Following weakness 3, what is DitHub's memory usage compared to baselines?

Prompted by the reviewer's question, we conducted additional experiments to analyze the trade-off between performance and memory usage in our class-specific modules. Specifically, we evaluated how the average AP on ODinW-13 varies with the rank $r$ of our matrices. The results are presented in the table below.

Method	ZCOCO	Avg	Ae	Aq	Co	Eg	Mu	Pa	Pv	Pi	Po	Ra	Sh	Th	Ve
DitHub $r=1$	47.14	57.04	31.89	37.01	67.93	72.58	43.63	53.76	69.80	67.86	42.92	72.49	40.31	76.11	65.27
DitHub $r=2$	46.66	60.25	35.86	49.59	71.93	74.27	54.37	63.37	67.61	70.50	39.65	64.05	49.39	76.32	66.41
DitHub $r=4$	46.73	60.53	38.54	48.59	71.13	74.45	50.46	61.49	68.20	69.97	41.48	64.97	55.64	78.13	63.84
DitHub $r=8$	46.81	61.93	37.38	50.19	71.02	74.37	53.34	66.09	68.83	70.16	49.31	66.31	53.55	78.64	65.85
DitHub $r=16$	47.01	62.19	34.62	50.65	70.46	68.56	49.28	65.57	69.58	71.10	56.65	70.88	52.82	79.30	68.18

As shown, performance degrades gracefully even as the rank substantially decreases. Notably, a rank of $r=2$ achieves a result less than 2 AP points below our best-performing model ( $r=16$ ), while representing an 8-fold reduction in per-class parameters and memory usage. We also test the extreme case where $r=1$ , which collapses the adaptation matrix into a vector, and we find the performance remains remarkably strong.
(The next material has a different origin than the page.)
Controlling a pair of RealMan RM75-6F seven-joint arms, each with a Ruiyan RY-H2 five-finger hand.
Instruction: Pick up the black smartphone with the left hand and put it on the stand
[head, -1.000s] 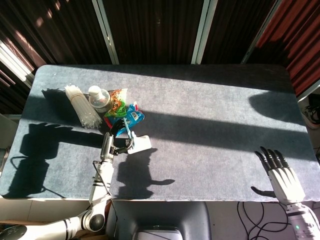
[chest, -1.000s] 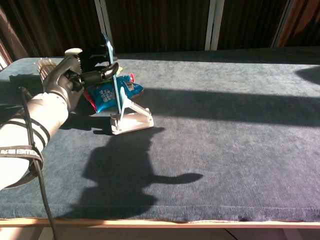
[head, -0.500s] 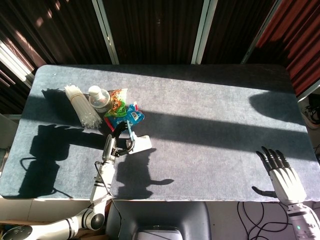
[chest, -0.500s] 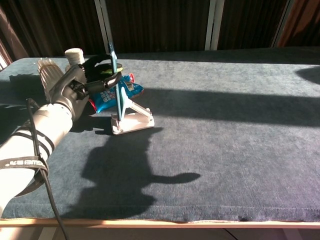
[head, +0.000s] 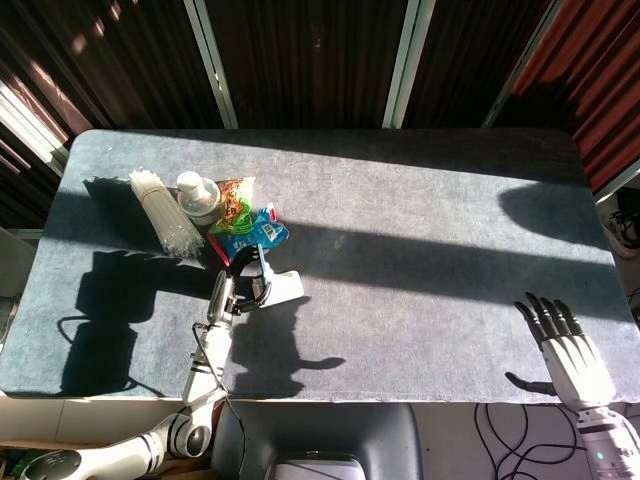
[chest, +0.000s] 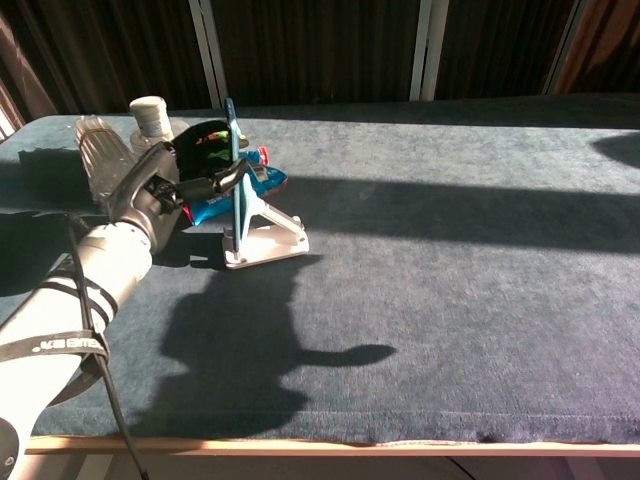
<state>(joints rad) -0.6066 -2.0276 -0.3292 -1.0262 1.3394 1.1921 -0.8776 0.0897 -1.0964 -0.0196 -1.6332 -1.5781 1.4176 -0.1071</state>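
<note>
The black smartphone (chest: 235, 165), in a blue-edged case, stands almost upright with its lower edge in the white stand (chest: 268, 240). My left hand (chest: 165, 188) grips it from the left, fingers curled over its top edge and thumb against its face. In the head view the left hand (head: 228, 290) sits just left of the stand (head: 285, 288), and the phone (head: 262, 272) shows as a thin blue edge. My right hand (head: 567, 352) hovers at the table's front right edge, fingers spread and holding nothing.
Behind the stand lie a blue packet (head: 264, 232), a green and red snack bag (head: 237, 204), a white-capped clear bottle (head: 198, 194) and a bundle of white sticks (head: 160, 210). Strong sun throws my arm's shadow across the blue-grey table (head: 420, 250).
My left hand has come down and slightly right with the phone, bringing its lower edge into the stand. The right hand has stayed put.
</note>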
We attribute this robustness to the granularity of our framework; since each module only needs to encode the knowledge of a single class, it can do so effectively with fewer parameters compared to approaches that require information aggregation from multiple classes into a single module.

Below, we provide the direct memory usage comparison (in MB) against baselines, as requested by the reviewer.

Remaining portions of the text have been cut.